[[ STUDY MATERIAL, beginning ]]

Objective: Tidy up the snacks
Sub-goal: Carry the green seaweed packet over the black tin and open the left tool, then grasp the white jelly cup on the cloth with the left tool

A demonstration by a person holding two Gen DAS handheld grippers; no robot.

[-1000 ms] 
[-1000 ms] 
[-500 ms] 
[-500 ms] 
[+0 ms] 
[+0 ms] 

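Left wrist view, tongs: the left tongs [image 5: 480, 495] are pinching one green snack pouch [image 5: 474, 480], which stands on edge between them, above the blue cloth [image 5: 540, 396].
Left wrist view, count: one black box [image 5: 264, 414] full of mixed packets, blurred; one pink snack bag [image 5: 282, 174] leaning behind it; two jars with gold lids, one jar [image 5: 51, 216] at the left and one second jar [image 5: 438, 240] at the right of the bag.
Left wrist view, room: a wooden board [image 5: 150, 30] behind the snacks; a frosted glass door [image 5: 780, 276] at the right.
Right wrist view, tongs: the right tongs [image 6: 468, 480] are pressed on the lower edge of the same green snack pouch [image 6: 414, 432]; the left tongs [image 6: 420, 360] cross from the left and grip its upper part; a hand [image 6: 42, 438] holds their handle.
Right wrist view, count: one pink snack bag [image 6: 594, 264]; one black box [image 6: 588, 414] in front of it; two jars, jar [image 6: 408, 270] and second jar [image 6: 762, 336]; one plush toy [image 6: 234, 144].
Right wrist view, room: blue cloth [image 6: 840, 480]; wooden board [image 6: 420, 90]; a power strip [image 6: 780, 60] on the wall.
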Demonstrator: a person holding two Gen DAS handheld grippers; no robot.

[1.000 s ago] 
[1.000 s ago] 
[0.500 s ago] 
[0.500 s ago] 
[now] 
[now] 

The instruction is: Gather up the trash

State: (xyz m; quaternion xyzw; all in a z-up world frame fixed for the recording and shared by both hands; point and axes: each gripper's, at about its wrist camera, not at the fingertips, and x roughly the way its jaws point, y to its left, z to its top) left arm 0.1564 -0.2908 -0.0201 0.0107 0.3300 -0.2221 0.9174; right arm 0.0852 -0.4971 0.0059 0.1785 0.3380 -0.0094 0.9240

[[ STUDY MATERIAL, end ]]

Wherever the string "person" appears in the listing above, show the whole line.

PROBLEM SOLUTION:
A demonstration by a person holding two Gen DAS handheld grippers; no robot.
Demonstrator: a person holding two Gen DAS handheld grippers; no robot.

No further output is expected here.